Dia mengkritisi rencana pemerintah menaikkan harga salah satu sumber energi itu. Alasan kenaikan adalah subsidi BBM terlalu membebani anggaran belanja. Terlebih pemerintah menganggap penyaluran subsidi tidak tepat sasaran.”Seharusnya pemerintah membuat aturan supaya orang kaya tidak membeli BBM bersubsidi. Bukan malah mengorbankan masyarakat menengah ke bawah,” kata Vivin.
Kehidupan sehari-hari masyarakat kecil jelas terganggu dengan naiknya harga bensin premium. Harga barang kebutuhan pokok, bahkan usaha wong cilik juga diprediksi rontok.

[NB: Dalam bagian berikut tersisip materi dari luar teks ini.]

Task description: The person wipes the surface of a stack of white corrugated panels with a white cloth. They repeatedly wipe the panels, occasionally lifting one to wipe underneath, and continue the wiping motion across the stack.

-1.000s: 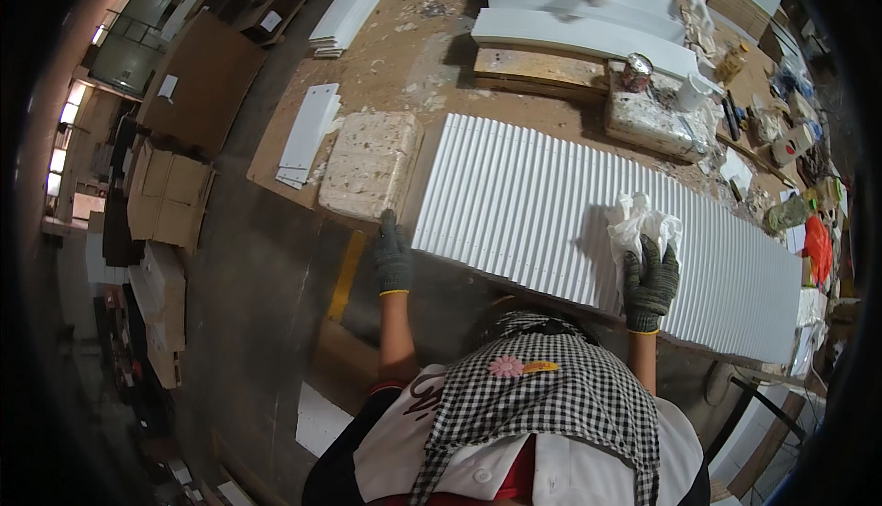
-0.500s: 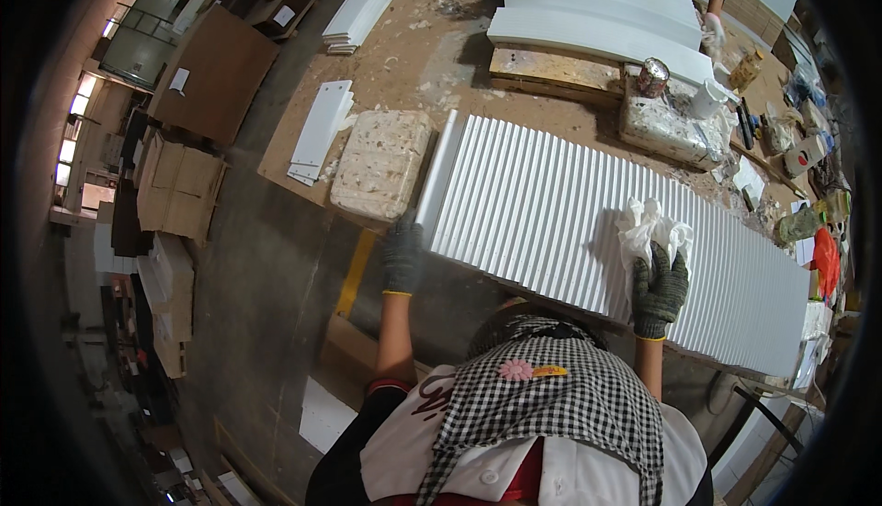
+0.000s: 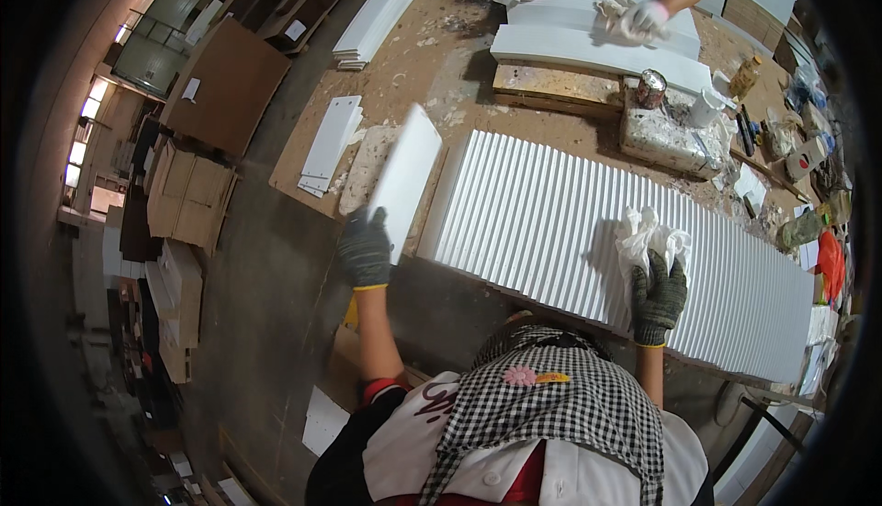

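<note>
My left hand (image 3: 365,247), in a dark grey knit glove, grips the near end of a white board (image 3: 411,180). The board is tilted up, over a stained whitish block (image 3: 366,168) that it partly covers. To its right, a long row of white boards (image 3: 542,212) stands on edge, packed side by side along the table's near edge. My right hand (image 3: 658,299), gloved alike, is closed on a crumpled white cloth (image 3: 650,238) resting on top of that row. The fingertips are partly sunk in the cloth's folds.
Across the table (image 3: 436,93), a co-worker's gloved hands (image 3: 643,21) work with a cloth on white boards (image 3: 597,51). Stacked boards (image 3: 381,15) lie at far left, a smaller stack (image 3: 331,143) nearer. A tin can (image 3: 651,88) and white cup (image 3: 707,106) stand on a stained block (image 3: 671,139).
My left hand has drawn the end board away from the row, leftward, and tipped it. My right hand stays with the cloth. Opposite, the co-worker's one hand has moved in over the boards.
</note>
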Action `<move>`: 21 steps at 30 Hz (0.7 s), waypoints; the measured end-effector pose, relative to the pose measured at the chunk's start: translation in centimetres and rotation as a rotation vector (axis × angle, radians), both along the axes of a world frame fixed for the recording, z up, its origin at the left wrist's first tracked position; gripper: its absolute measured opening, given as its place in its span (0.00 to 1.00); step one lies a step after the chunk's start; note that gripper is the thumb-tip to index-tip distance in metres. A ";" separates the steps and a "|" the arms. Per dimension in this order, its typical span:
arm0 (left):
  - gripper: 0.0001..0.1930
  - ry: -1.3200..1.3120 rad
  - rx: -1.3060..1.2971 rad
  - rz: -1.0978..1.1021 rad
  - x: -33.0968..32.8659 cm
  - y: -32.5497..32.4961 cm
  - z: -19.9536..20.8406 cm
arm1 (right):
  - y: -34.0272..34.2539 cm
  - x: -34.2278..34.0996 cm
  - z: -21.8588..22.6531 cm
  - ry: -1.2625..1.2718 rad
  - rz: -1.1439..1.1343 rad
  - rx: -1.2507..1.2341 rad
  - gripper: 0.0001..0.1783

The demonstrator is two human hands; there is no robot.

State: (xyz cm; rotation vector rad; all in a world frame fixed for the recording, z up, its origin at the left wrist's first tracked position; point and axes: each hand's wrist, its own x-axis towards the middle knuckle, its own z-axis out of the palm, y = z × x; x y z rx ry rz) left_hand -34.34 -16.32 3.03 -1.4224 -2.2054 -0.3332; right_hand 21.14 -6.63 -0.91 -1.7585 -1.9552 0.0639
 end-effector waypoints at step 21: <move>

Tidak hanya itu, GNP33 melihat ada campur tangan asing dalam perumusan kebijakan ini. Pasalnya, sudah sejak lama sejak diberlakukan UU 22 Tahun 2001 tentang minyak dan gas, banyak sekali perusahaan migas asing yang mendapat izin pendirian SPBU.
Ketua Dewan Pimpinan Nasional Serikat Rakyat Miskin Indonesia, Wahida Baharuddin menjelaskan, saat ini ada 3 perusahaan migas asing yang SPBU-nya menjamur. “Pasca pemberlakuan UU Migas No.22 tahun 2001, sudah ada 105 perusahaan asing pengelola migas yang dapat izin bikin SPBU. Mereka dapat jatah 20.000 SPBU di seluruh Indonesia,” ujarnya.
Wahida menilai, pemerintahan dan kabinet baru hanya berlindung di balik nama kerakyatan dan nasionalisme. Menurut dia, nilai-nilai Trisakti yang menjadi pedoman pemerintahan Presiden Jokowi tidak tercermin dalam pengambilan keputusan.
“Cabut UU Migas No 22 tahun 2001. Jangan biarkan asing menguasai dan mengambil keuntungan dari pengelolaan migas Indonesia,” pungkasnya.